Main Article Content
Abstract
Background: The pharmaceutical development process is inherently complex, resource-intensive, and time-consuming, with formulation scientists navigating a multidimensional experimental space of drug properties, excipient choices, manufacturing process parameters, and quality attributes whose interrelationships are often non-linear and poorly understood from first principles alone. Artificial intelligence and machine learning offer a transformative shift in how this experimental space is explored, replacing exhaustive trial-and-error experimentation with data-driven predictive models that can identify optimal formulation compositions, predict quality attributes from compositional inputs, and guide experimental design toward the most informative experiments from a sparse dataset.
Objective: This review critically examines the application of artificial intelligence and machine learning methodologies — including artificial neural networks, random forest, support vector machines, Gaussian process regression, deep learning, and generative models — to pharmaceutical formulation development, covering solubility prediction, dissolution modeling, stability forecasting, nanoparticle optimization, and integration with Quality by Design frameworks, based on literature published up to 2023.
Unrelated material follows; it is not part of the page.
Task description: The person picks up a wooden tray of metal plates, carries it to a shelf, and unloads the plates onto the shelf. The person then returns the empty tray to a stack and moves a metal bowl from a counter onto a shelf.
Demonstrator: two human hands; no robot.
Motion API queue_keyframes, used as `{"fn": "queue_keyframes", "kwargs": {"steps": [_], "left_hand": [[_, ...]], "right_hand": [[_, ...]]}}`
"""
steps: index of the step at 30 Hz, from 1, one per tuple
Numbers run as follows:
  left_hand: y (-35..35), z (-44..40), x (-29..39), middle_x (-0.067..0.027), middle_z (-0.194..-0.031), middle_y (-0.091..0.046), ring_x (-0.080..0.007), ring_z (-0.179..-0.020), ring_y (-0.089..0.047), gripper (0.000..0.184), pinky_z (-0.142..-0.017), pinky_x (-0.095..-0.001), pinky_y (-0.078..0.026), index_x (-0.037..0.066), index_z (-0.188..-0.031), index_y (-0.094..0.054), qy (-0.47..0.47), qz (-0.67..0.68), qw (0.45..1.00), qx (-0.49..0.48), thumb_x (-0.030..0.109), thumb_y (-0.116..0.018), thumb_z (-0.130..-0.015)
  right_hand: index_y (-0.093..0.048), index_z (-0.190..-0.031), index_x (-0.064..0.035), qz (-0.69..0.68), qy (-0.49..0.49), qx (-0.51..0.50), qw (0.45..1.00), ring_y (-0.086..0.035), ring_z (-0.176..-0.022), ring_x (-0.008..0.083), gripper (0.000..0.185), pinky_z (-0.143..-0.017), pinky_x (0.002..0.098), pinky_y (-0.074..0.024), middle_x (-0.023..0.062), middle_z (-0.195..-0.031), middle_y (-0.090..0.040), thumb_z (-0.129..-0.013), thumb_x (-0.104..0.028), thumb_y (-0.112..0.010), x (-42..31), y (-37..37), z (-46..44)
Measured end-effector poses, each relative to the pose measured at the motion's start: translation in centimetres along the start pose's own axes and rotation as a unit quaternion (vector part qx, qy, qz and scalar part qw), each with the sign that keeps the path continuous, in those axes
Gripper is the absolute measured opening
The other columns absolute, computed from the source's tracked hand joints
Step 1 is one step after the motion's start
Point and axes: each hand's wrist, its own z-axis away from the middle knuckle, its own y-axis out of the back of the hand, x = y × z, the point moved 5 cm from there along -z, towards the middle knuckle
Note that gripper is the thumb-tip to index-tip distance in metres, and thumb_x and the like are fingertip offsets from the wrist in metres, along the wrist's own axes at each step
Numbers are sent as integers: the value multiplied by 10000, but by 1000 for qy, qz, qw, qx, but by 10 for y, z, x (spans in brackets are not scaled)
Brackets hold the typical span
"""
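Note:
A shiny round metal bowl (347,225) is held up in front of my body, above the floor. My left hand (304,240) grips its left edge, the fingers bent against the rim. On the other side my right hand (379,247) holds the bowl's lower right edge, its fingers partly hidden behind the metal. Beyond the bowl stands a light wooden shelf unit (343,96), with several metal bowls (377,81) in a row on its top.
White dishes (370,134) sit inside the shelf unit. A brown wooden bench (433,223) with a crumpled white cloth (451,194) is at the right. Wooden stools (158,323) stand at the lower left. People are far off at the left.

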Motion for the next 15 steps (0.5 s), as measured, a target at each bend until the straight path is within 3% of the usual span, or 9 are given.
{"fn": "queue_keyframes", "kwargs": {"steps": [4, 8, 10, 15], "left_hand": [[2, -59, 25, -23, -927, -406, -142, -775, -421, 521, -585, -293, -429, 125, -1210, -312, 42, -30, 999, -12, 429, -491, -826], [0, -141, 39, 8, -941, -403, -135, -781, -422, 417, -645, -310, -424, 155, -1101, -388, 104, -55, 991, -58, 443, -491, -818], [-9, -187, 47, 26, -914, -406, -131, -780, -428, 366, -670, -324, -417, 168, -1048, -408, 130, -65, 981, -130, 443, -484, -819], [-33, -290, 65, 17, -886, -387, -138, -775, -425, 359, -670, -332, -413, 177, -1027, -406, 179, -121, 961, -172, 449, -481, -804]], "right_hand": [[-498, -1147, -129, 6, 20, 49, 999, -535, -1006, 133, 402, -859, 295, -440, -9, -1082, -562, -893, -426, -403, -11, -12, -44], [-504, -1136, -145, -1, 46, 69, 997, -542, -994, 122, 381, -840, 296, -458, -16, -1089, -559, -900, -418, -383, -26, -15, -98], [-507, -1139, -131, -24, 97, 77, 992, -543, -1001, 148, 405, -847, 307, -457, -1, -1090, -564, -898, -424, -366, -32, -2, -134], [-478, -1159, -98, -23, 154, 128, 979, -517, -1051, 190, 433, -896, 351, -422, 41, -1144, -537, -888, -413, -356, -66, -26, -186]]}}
Results and Discussion: Machine learning models trained on physicochemical descriptors have achieved prediction accuracy for aqueous solubility, intestinal permeability, and oral bioavailability comparable to or exceeding mechanistic models, with random forest and deep neural network architectures consistently outperforming linear regression and multiple regression approaches on diverse pharmaceutical datasets. Bayesian optimization has emerged as the most efficient strategy for formulation parameter optimization with minimal experimental trials. Natural language processing applied to pharmaceutical literature enables automated extraction of formulation knowledge at a scale inaccessible to manual review.
Conclusion: Artificial intelligence and machine learning are rapidly transitioning from exploratory pharmaceutical research tools to integral components of industrial formulation development pipelines, with demonstrated capabilities in predictive modeling, process optimization, and quality by design implementation that reduce development timelines and experimental burden. The interpretability of models, data quality requirements, and regulatory acceptance of AI-assisted development decisions are the primary barriers requiring systematic resolution.